In an essay for the New Yorker, she writes:
When you are dying, at least in my limited experience, you start remembering everything. Images come in flashes—people and places and stray conversations—and refuse to stop. I see my best friend from elementary school as we make a mud pie in her back yard, top it with candles and a tiny American flag, and watch, in panic, as the flag catches fire. I see my college boyfriend, wearing boat shoes a few days after a record-breaking snowstorm, slipping and falling into a slush puddle. I want to break up with him, so I laugh until I can’t breathe. Maybe my brain is replaying my life now because I have a terminal diagnosis, and all these memories will be lost. Maybe it’s because I don’t have much time to make new ones, and some part of me is sifting through the sands.She writes about her family, about her treatment, about her parents and husband raising her children and how they might not remember her, about her first cousin Robert F. Kennedy, Jr., now Secretary of Health and Human Serivces, cutting half a billion dollars from the funding for the research that could have saved her and countless others. Please read it.
Monday, November 17, 2025
Come See Me In The Good Light — Documentary about a Dying Poet
After a terminal diagnosis, poets Andrea Gibson and Megan Falley found joy, poetry, and light in each other.
Monday, November 3, 2025
Happiness Expert on Why and How We Need to Think About Our Own Death
From happiness expert Arthur Brooks:
As persuasive as the evidence is that thinking about your death can be a good happiness protocol, it doesn’t come naturally, as we’ve seen. Here’s some ideas to try.
Meditate on your death. Try beginning each day with a version of this: “I know that in a few years, I will be dead, and a few years after that, no one will even remember my name. But I am alive this day, and I will not waste it.” This is a version of exposure therapy, a practice that helps to confront one’s fears, become more familiar with them, and, in the end, fear them less.
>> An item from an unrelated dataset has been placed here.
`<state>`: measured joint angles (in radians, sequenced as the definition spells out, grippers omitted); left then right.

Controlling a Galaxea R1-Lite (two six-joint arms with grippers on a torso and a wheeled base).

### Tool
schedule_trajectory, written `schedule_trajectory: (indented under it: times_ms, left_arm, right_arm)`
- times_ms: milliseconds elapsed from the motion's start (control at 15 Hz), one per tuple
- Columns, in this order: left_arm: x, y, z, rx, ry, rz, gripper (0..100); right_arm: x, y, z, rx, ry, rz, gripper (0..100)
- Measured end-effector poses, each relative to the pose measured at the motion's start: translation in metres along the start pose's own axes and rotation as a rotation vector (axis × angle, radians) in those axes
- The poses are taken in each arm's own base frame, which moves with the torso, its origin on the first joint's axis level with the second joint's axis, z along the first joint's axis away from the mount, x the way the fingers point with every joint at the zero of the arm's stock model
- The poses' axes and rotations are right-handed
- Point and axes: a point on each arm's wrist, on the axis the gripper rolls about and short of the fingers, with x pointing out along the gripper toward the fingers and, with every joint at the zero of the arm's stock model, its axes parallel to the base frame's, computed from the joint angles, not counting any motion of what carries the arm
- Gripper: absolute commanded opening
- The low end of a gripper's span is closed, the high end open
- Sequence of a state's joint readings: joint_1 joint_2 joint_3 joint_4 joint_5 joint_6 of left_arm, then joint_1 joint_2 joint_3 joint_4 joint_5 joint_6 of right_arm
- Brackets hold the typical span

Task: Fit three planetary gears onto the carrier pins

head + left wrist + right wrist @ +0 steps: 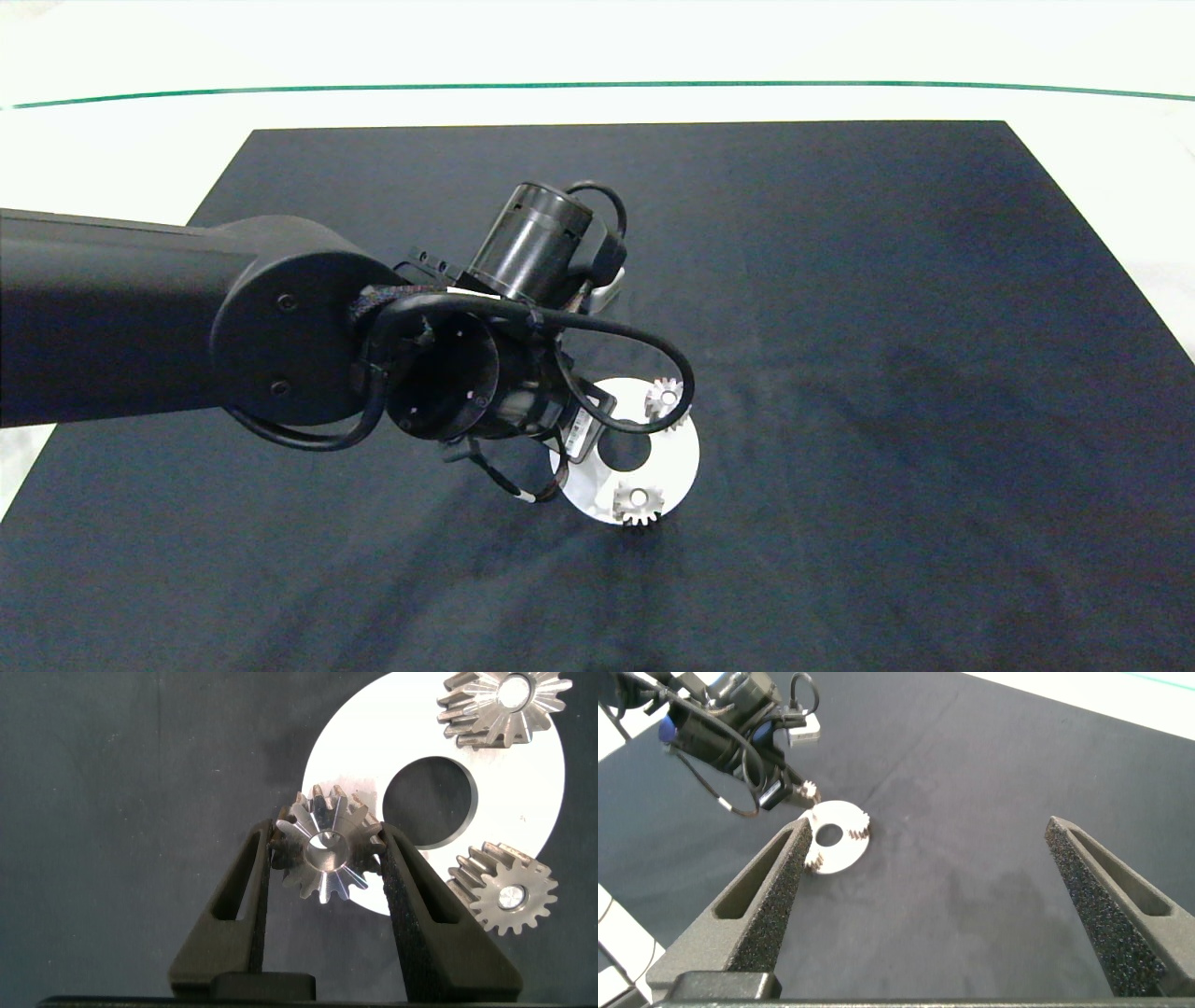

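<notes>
The white disc (537, 803) lies on the dark mat, and two planetary gears (505, 705) (505, 889) sit on it. One carrier pin (510, 896) shows as a flat silvery end inside a gear's bore. My left gripper (329, 833) is shut on the third gear (325, 854), held flat over the disc's rim beside the centre hole. Whatever is under this gear is hidden. In the head view the left arm (439, 364) covers that side of the disc (672, 457); two gears (665, 399) (639, 504) show. My right gripper (929, 826) hangs open well away from the disc (836, 840).
A dark mat (887, 373) covers the white table (121, 149). A green line (597, 86) runs across the table's far side. The left arm's cables (644, 336) loop over the disc.
</notes>
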<state>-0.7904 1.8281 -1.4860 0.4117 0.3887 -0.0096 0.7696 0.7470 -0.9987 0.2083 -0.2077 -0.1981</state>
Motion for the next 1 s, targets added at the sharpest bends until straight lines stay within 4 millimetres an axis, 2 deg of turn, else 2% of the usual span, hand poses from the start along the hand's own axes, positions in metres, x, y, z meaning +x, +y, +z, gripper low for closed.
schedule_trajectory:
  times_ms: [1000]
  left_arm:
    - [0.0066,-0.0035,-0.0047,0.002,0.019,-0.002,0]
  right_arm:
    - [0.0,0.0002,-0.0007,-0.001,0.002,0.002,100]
Take stock of your true goals and plans. How many of your dreams are leading you to postpone love and happiness right now? By this, I don’t mean postponing a bit of money or any other trivial worldly reward; I mean love and relationships. For the sake of some future reward, are you neglecting your family life today? Your friendships? Your spiritual development? Envision yourself having just months to live and giving your current self some life advice.